README addition proposal: summary overview of different models to help newbie's choose
Firstly, congrats on a great piece of software, thanks all who work on it.
I feel like somewhere on the web I saw someone advise on which model to choose, but I've since lost it. I figure it would be a real benefit to new users to have a brief explainer of the pros & cons of each model (& sub model), ideally ordered by which model most people should choose. You've done this a bit in the settings, model choice, with the speed & quality metrics, but there's no obvious way to choose between different models which share the same metrics.
Nor does one get a sense of the value of the tradeoff between size and performance: on a new system install, potentially I don't care about 30gb vs 45mb, IF the 30gb install is perfect and I never think about it again, and IF the 45mb model is rubbish and makes me abandon the program entirely.

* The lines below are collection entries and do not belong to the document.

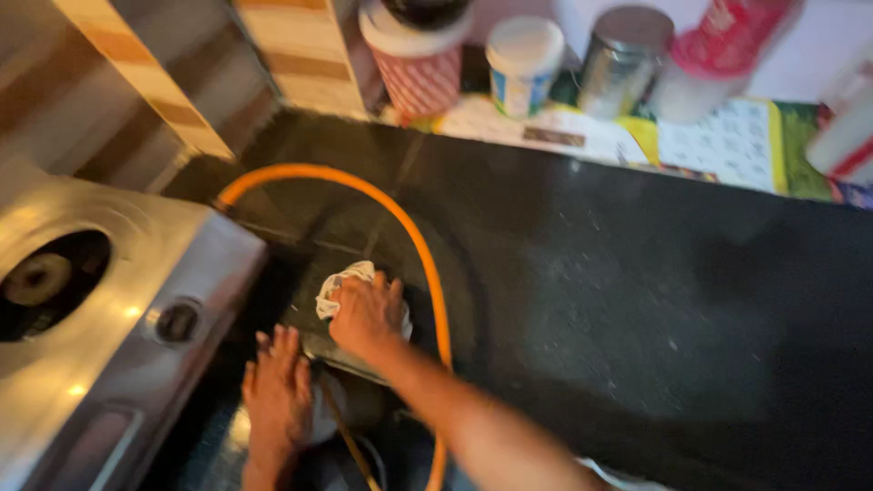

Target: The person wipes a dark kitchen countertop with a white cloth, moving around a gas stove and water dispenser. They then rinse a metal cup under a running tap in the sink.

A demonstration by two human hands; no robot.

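Right hand [366,314] pressed down on white cloth [338,284], holding it on black table [618,300] beside orange hose [414,232]. Left hand [275,391] flat, fingers spread, holding nothing, near silver stove [118,355].

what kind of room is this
Most likely a home kitchen: a steel gas stove with an orange hose on a dark stone counter, and jars and tins along the wall.
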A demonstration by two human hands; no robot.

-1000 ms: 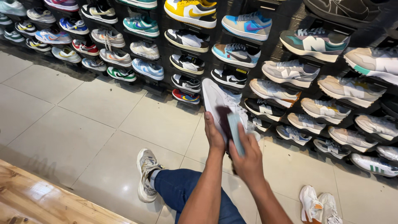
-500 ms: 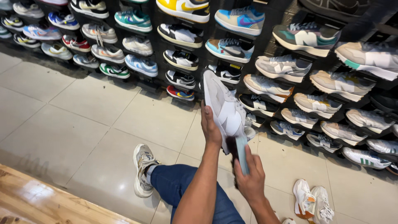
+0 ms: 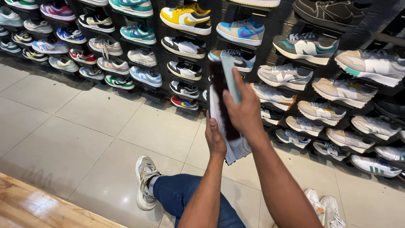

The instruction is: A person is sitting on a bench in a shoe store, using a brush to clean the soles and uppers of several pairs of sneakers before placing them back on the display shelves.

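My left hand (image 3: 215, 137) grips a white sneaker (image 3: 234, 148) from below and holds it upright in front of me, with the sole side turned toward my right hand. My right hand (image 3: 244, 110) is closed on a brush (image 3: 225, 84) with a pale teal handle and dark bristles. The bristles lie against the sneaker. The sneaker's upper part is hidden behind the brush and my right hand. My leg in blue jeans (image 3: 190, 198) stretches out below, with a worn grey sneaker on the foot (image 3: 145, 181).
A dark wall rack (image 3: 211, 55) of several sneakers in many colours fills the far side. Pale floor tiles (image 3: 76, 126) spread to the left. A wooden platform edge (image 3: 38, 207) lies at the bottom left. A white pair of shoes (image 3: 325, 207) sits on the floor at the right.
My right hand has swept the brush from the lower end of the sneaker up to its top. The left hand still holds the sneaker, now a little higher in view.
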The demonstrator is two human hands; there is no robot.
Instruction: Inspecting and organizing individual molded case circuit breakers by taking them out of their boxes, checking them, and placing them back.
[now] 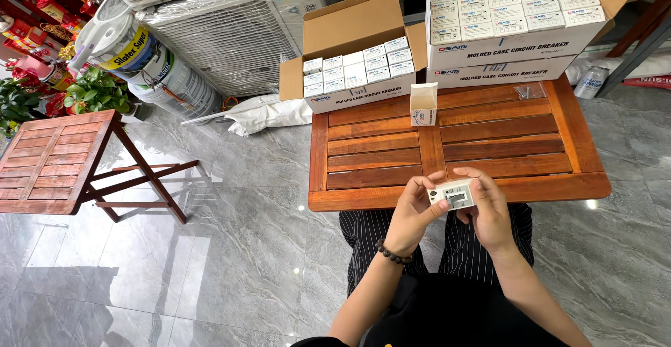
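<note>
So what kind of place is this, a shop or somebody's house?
Probably a shop or its stockroom. Open cartons packed with identical small white boxes sit by a wooden table, wrapped cooling units stand behind, and both hands, left hand and right hand, hold one small device.

Both hands (451, 211) hold a small white breaker (453, 194) over the wooden table (391, 158).

A small white boxy device (452, 194) with a grey face is held level at the lower centre of the frame, just above the table edge
</note>
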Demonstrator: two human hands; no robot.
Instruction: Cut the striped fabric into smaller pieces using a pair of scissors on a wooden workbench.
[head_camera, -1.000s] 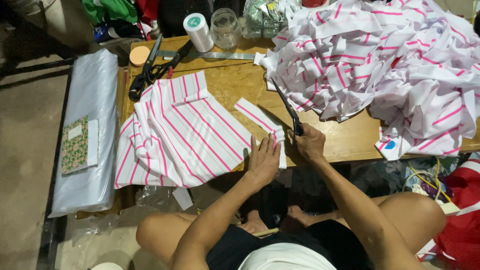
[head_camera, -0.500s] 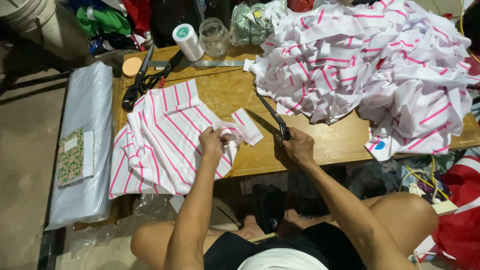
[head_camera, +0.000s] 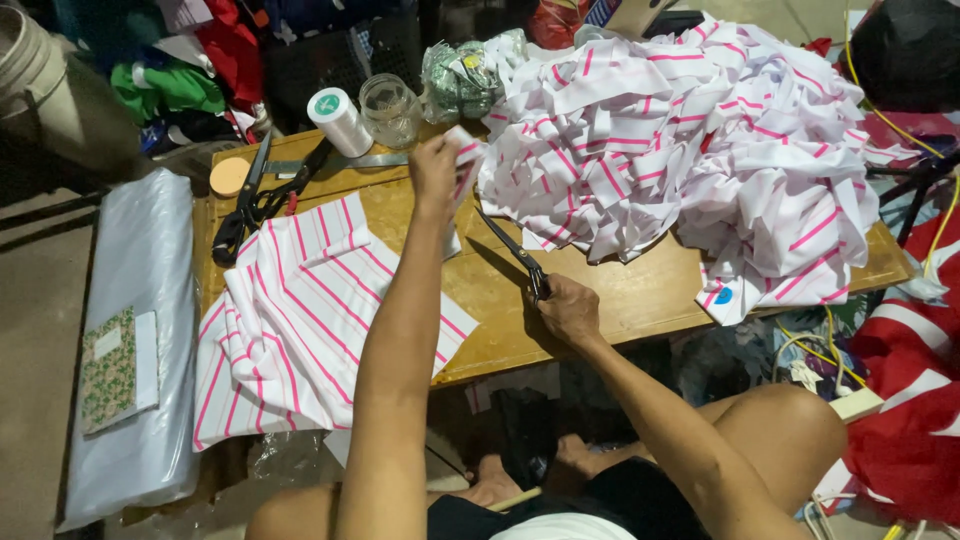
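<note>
Near the table's (head_camera: 640, 300) front edge, the right hand (head_camera: 568, 310) grips scissors (head_camera: 510, 248), blades angled toward the far-left corner. Left hand (head_camera: 435, 170) pinches a striped strip (head_camera: 463, 150) beside the fabric pile (head_camera: 690, 150); its fingers are partly hidden.

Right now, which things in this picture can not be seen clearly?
- Head view: the fingers of the left hand wrap the cut striped strip, so most of it is hidden.
- The right hand covers the handles of the scissors.
- The big striped fabric pile hides the table under it.
- The frame's left edge cuts off the bucket.
</note>
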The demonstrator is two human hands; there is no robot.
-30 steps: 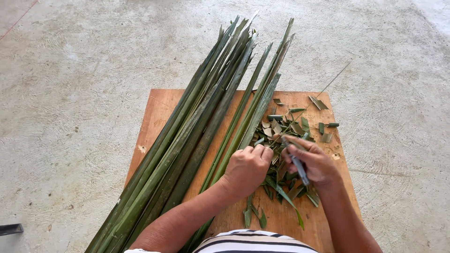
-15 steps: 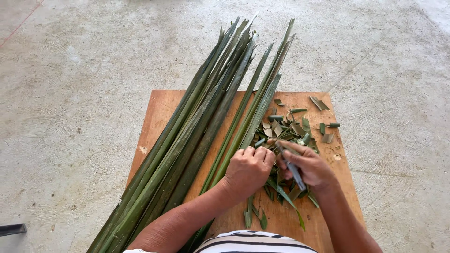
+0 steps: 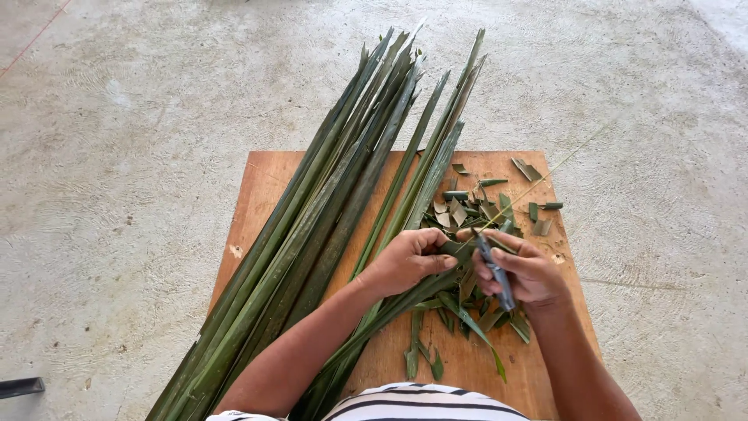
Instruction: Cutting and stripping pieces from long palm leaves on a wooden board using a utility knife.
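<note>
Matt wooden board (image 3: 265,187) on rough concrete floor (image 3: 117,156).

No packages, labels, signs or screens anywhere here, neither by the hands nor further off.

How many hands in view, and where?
2. The left hand grips a long green leaf over the wooden board; the right hand beside it holds a small knife above the leaf scraps.
</note>
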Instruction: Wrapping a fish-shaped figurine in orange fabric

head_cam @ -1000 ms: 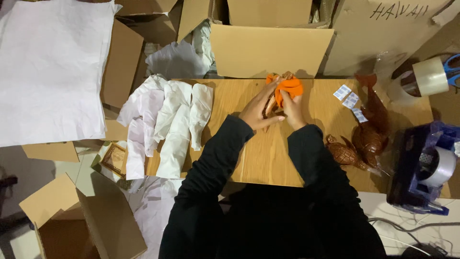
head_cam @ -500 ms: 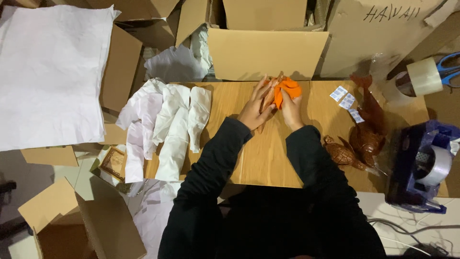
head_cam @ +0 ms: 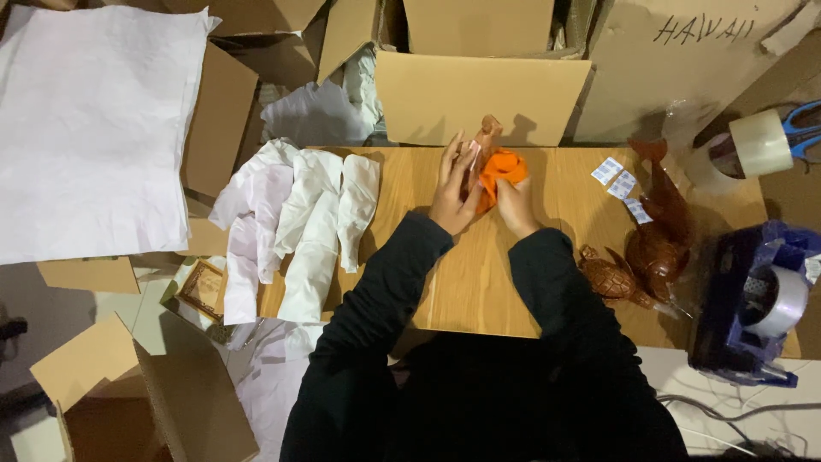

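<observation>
Both hands meet at the far middle of a wooden table [head_cam: 479, 282]. My left hand [head_cam: 453, 192] holds a small brown wooden figurine [head_cam: 486, 137] upright, fingers stretched along it. My right hand [head_cam: 513, 201] presses an orange cloth [head_cam: 500, 169] against the figurine's lower part. Both arms wear black sleeves.
Three white paper-wrapped bundles [head_cam: 316, 227] lie on the table's left. Brown carved turtle figures [head_cam: 646, 248] and small white sachets [head_cam: 617, 180] sit on the right, with a blue tape dispenser [head_cam: 757, 299] and a tape roll [head_cam: 757, 145]. Open cardboard boxes [head_cam: 479, 94] and white paper sheets [head_cam: 94, 128] surround the table.
The figurine has been raised upright so its brown top shows above the orange cloth. My left hand's fingers have straightened along it.
</observation>
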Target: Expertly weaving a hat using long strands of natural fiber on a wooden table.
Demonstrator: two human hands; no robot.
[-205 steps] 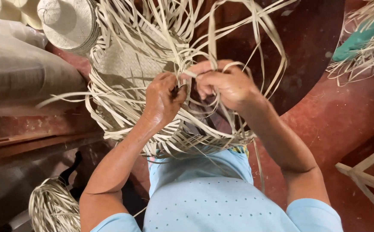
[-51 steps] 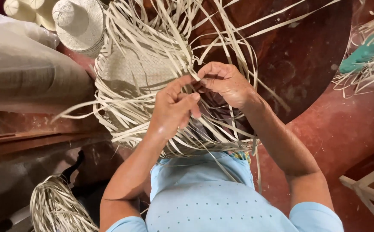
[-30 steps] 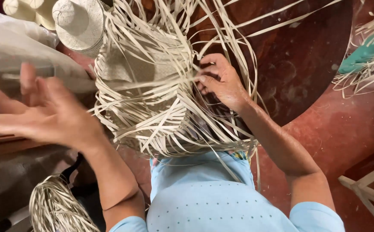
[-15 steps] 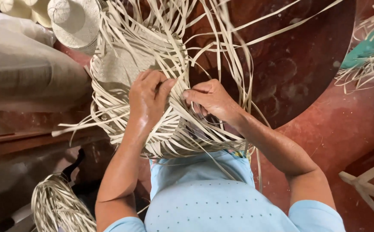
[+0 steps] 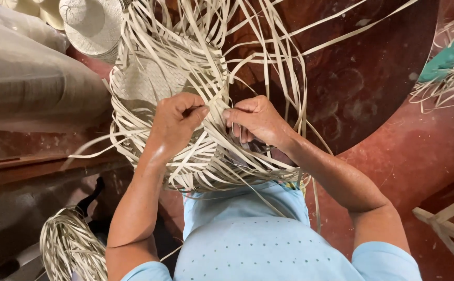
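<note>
Between both grips sits the half-woven straw piece [image 5: 169, 99]; left hand [image 5: 177, 122] and right hand [image 5: 255, 119] each pinch a strip at its edge. Loose strands [image 5: 268, 57] fan above, finished hats [image 5: 91, 23] upper left, straw bundle [image 5: 70, 244] below, red floor [image 5: 419, 151] w/ wood frame [image 5: 445, 224].

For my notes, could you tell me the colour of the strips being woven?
Pale straw-cream strips, clearest in the head view.

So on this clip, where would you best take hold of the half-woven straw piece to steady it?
Probably at the woven rim, where both hands already work: the left hand and right hand pinch strips at the edge of the half-woven straw piece. Come from the near side, fingers on the tight weave; the loose strips fanning away from the person would just bend.
</note>
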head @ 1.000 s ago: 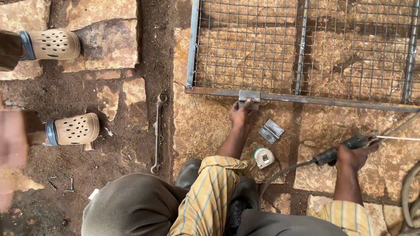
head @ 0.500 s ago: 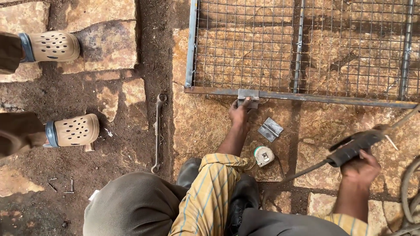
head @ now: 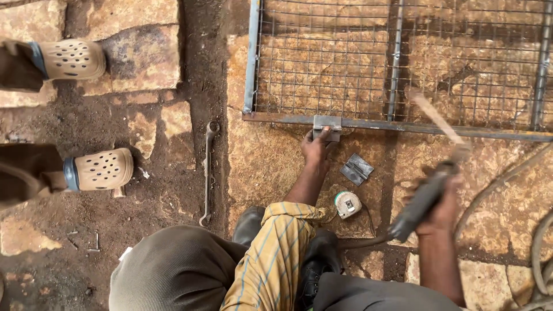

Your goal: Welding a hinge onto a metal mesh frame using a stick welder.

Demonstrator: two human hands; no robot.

I suspect you'd have to update these descriptions and the leaderboard order as models are updated, but I kinda assume you're keeping abreast of the developments in this space so that may not be the biggest deal?
As well as paragraph style with an 'abstract' first para that gives folks the minimal info for what most people should choose, perhaps you could have a second table, this time with models as rows, and features/ratings as columns.
Cheers in advance!
edit: potentially could link to this for info/background, though it looks to have different models than offered here?
Hi. Thank you for sharing your idea and all your suggestions.
In short, it's difficult. I deliberately decided not to evaluate models and their capabilities because it requires too much effort. Moreover, objective evaluation is almost impossible. Some models work great, but only with specific GPU type, while others are more versatile in terms of hardware requirements but less accurate or generate less natural speech. To do this well, Speech Note would have to detect the hardware and decide what is recommended based on that. I'm not saying it can't be done - it can, but it's difficult.
I realize there is a problem. The user is confused because there are too many choices. If they make the wrong choice, the result will be "rubbish". This problem needs to be solved somehow.
I am thinking of a simpler solution. For each language, there will be a set of "recommended" STT+TTS models. These will be models that work on almost any hardware and are "good enough". This will allow the user to simply click "install recommended" and start using the app without the risk of making the "wrong choice".
Recommended is a great idea - expert curation is always a good solution IMO.
If you already have/know a combo of what works with what hardware, potentially you could link to a (non editable, or only trusted parties editable) google spreadsheet, so users can filter &/or sort for their own setup, essentially finding the curated recommendations pertinent to them?
I think I will be able to select models that can potentially work on any hardware. It's not very difficult - you could say that WhisperCpp Base + any Piper Medium should be a "good enough" configuration. Compiling a compatibility matrix for more advanced models is much more difficult task...
Hi bud, thanks for the intel. Just circling back to this as I'm not sure how else to find this out:
On my Android Google Keyboard microphone... 'feature' (?) I can speak and get seemingly-accurate text back almost immediately, with zero setup. So relating to processing speed vs quality vs setup scores: 10 (faster is better), 9? (I haven't tested it extensively), 10 (already installed)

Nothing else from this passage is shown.